The Court pointed out that Section 20(f) of the DM Act empowered the State Executive Committee of the State Disaster Management Authority to ensure that persons in charge of private hospitals made available the relevant resources for emergency response, rescue and relief of the community. If the hospitals fail to adhere to such directions issued under the DM Act, the State can initiate action, including penal action, against the persons in charge, the court observed while hearing PILs on lapses in Covid-19 health managements.
India’s large population undoubtedly poses a major challenge while dealing with any disaster, but it becomes an even bigger hurdle when faced with a pandemic such as COVID-19. However, a sizeable improvement can be made in the management and administration by focusing on a few crucial factors.
Firstly, this type of biological disaster, one which is of a national magnitude necessitates a close administrative and political coordination, led by Centre and followed by State governments, Disaster Management Authorities, and other stakeholders. In the true spirit of DM Act and federal structure of the country, national and state political and administrative agencies should be willing to effectively collaborate and communicate with each other.

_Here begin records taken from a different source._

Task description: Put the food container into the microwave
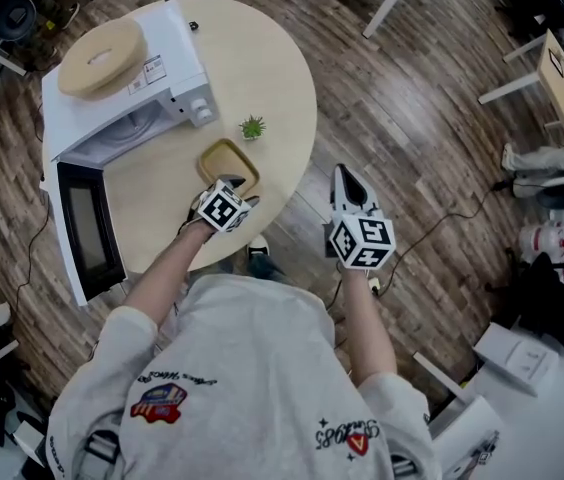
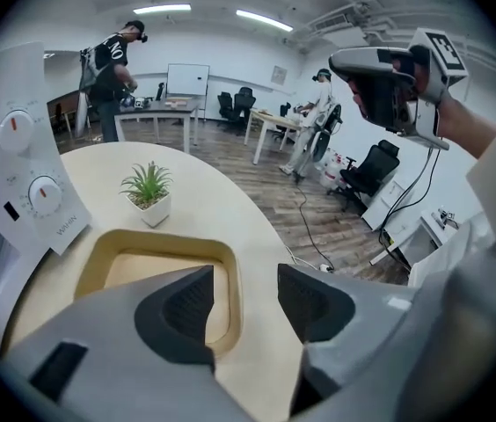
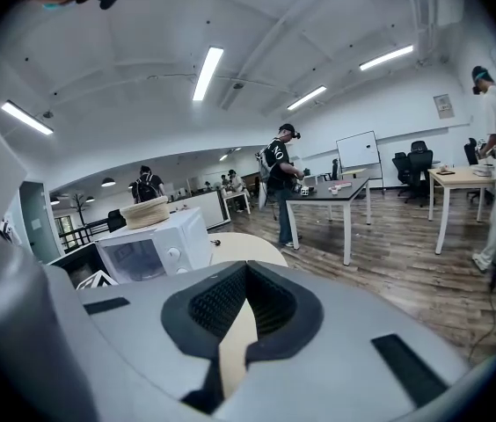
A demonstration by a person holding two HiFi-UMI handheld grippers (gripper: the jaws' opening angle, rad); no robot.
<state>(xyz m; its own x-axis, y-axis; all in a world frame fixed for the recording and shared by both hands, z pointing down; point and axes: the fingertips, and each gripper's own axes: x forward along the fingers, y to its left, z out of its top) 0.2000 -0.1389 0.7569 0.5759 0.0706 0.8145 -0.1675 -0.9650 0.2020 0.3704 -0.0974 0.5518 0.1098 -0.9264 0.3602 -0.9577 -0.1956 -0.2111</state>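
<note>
Food container (image 1: 228, 164) sits open-topped on the round table (image 1: 262, 58), between the little potted plant (image 1: 253, 126) and the table's near edge, just to the right of the microwave (image 1: 122, 88). The microwave's door (image 1: 87, 233) already hangs open, so I judge the step in hand to be the reach for the pick-up.

My left tongs (image 1: 230, 190) tilt down over the container's near side with jaws apart. My right tongs (image 1: 345, 176) hang off the table's edge over the floor, jaws together on nothing.

Next, I reckon, the left jaws need to straddle one wall of the container, one pad inside and one outside, before they close. Then comes a lift and a swing left into the cavity.

The head view hides my left jaws under the marker cube. The left gripper view shows them: the container's (image 2: 156, 271) near right rim corner lies in the gap of the left tongs (image 2: 245, 288), untouched by either pad. Only the head view shows the open door. The right gripper view alone shows the right tongs (image 3: 246, 275) with pads meeting.
</note>
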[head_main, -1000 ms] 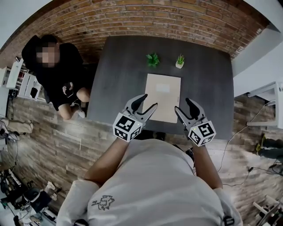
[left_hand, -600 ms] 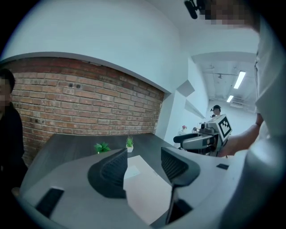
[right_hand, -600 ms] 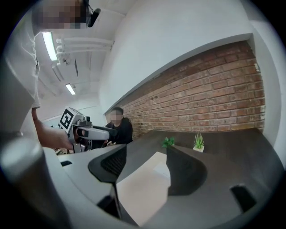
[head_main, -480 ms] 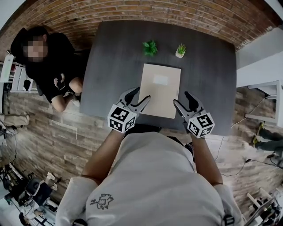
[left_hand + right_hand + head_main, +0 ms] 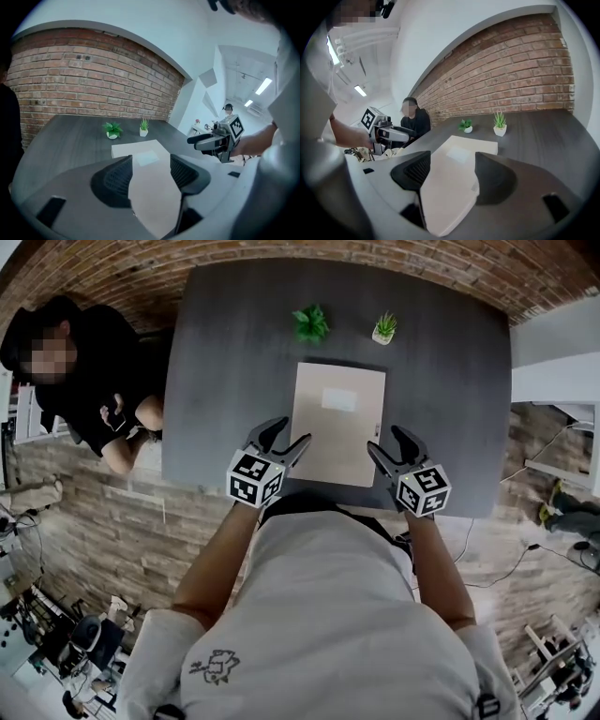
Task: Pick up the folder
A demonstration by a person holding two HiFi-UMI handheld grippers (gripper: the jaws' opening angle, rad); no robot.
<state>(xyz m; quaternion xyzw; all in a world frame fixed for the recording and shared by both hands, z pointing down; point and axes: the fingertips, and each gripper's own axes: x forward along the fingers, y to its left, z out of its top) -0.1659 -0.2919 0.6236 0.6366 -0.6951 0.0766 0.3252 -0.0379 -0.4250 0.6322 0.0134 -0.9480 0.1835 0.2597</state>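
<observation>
Since a second ago I have brought both tools down toward the table [image 5: 225,362], and they now sit low at the near end of the folder [image 5: 337,432], closer to it than before. The left gripper [image 5: 292,430] is at the folder's near left corner and the right gripper [image 5: 385,439] is just beside its near right corner. Both point forward and slightly down.

Both sets of jaws have just been opening and now stand wide. In each gripper view I see the pale folder through the gap between the pads, but neither pad presses on it. From these views I cannot tell whether the tips touch the tabletop.

The folder lies flat on the dark table, square to me, its near end close to the table's front edge. Two small potted plants [image 5: 310,322] stand beyond its far end, well clear of my work. A seated person [image 5: 89,381] is off the table's left side.

As I judge it, the approach is nearly finished and nothing else is done. The folder is not yet gripped or raised. I still have to get a jaw under an edge, close on it, and lift.
</observation>
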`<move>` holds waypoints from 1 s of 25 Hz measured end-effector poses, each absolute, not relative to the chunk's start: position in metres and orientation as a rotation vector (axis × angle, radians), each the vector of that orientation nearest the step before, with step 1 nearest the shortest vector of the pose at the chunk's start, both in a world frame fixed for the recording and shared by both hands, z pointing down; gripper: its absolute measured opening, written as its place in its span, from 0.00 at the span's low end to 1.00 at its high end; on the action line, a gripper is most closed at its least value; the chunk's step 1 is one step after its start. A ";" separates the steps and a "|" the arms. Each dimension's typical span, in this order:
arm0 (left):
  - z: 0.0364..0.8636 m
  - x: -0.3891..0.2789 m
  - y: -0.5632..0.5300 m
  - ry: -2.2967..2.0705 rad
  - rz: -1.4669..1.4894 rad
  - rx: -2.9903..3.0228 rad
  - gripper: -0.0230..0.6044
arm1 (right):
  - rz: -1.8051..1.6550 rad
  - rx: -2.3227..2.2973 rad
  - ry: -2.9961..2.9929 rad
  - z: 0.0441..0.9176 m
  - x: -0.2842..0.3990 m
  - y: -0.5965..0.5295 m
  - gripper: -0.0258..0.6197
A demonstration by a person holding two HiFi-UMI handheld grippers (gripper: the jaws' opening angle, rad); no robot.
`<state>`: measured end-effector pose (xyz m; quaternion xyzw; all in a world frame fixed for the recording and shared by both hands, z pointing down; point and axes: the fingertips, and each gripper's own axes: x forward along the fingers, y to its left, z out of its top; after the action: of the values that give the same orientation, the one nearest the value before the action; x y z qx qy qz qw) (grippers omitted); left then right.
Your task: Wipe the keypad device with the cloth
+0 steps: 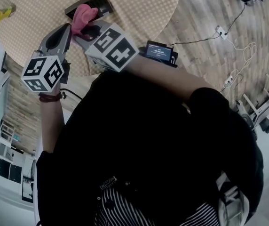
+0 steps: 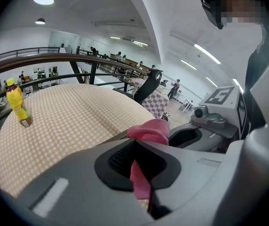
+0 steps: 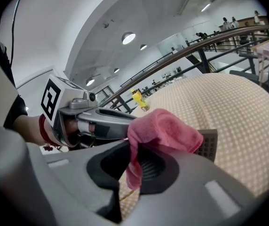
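A pink cloth (image 1: pixel 83 17) hangs bunched above the near edge of the round checked table (image 1: pixel 139 8), just in front of the dark keypad device (image 1: pixel 96 3). Both grippers meet at it. My left gripper (image 1: pixel 73 32) comes in from the left and the right gripper (image 1: pixel 88 32) from the right. In the left gripper view a strip of the cloth (image 2: pixel 140 180) runs down between that gripper's shut jaws. The right gripper view shows the cloth (image 3: pixel 165 131) pinched the same way, with the keypad device (image 3: pixel 209 147) partly hidden behind it.
A yellow bottle (image 1: pixel 0 15) stands at the table's far left edge. Beside the table, over the wooden floor, sits a small black screen unit (image 1: pixel 159 52). Cables and a power strip (image 1: pixel 221 31) lie on the floor to the right.
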<state>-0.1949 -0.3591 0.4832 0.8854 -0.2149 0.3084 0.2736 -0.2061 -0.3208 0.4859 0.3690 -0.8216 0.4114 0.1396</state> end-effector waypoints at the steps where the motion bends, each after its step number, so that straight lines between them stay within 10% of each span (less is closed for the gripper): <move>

Secondly, issues like movement of migrant labourers, availability of food, arranging livelihoods to daily wage workers, relief camps, entitlement of statutory minimum relief, etc. that directly affect millions in the country call for special attention. Incidentally, the ‘Report of the Task Force to review DM Act’ in 2013 suggested that the present structure of various authorities under the DM Act is not conducive for effectively carrying out the tasks it has been mandated to perform.

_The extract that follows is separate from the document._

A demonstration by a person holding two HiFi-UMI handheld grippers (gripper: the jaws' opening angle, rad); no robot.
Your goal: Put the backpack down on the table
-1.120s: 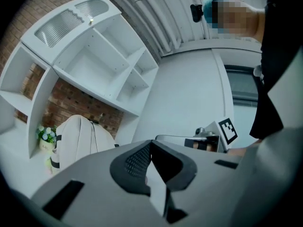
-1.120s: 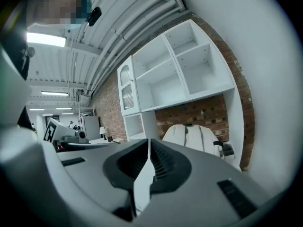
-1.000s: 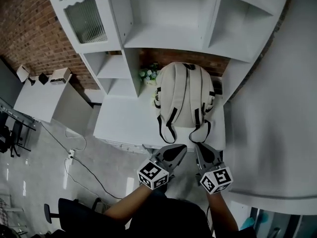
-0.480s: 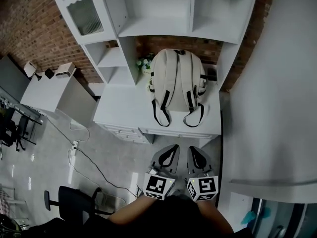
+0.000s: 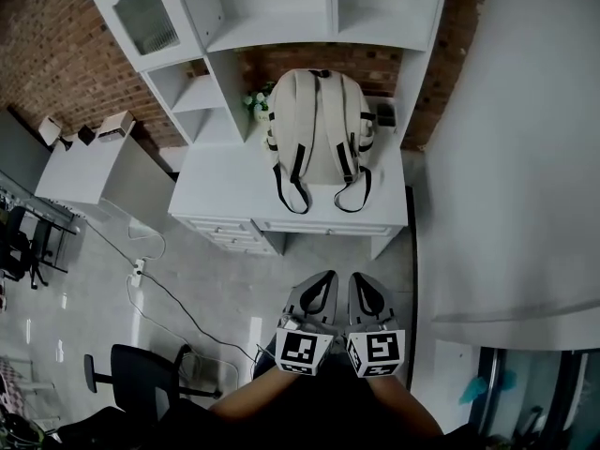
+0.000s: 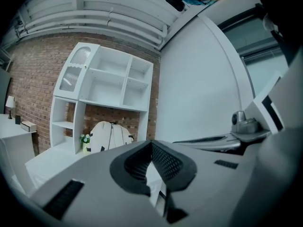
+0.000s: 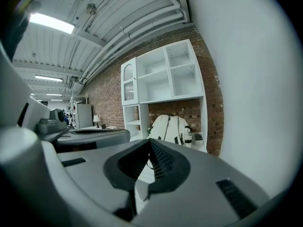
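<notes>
The backpack (image 5: 317, 127) rests on the counter (image 5: 211, 195). The left hand-held gripper (image 5: 324, 279) and right hand-held gripper (image 5: 361, 279) have withdrawn, closed and empty. Placement seems complete.

The grey plastic left gripper (image 5: 325, 277) and matching right gripper (image 5: 360, 277) sit side by side ahead of the person's forearms (image 5: 246, 403), each with jaws closed and empty.
</notes>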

Thirdly, in such trying times, constitutional courts must play its role efficiently. Disapproval and dissatisfaction regarding the plight of migrants, ineffective medical aid, and lack of safety measures are arising throughout the country. Pertinently, under Section 71, only the Supreme Court and High Courts can entertain suits in relation to this Act. Thus, it is absolutely necessary that they register PILs and closely monitor the implementation of DM Act, ensure rule of law and protection of human rights as guaranteed under the Constitution of India. The role of law in disaster management is concerned primarily with disaster victims and their right to rescue and relief. The Constitution declares that India is a Welfare State, which means that the State is required to promote the general welfare of its citizens in every way it can. Under the present COVID-19 scenario, it is imperative to integrate constitutional right to life of citizens, with other legal tools available under disaster management laws. A right-based approach towards victims cannot wait till they approach the courts of law; the courts have to be proactive.
Lastly, the efforts made by the government and health officials will be in vain if the people of India don’t cooperate with the regulations put forward. In these trying times, it is crucial that the citizens of India come together, abide by all the rules, and help people less privileged than them in any way they can. This is the only way for India to emerge victorious in this war against Covid-19.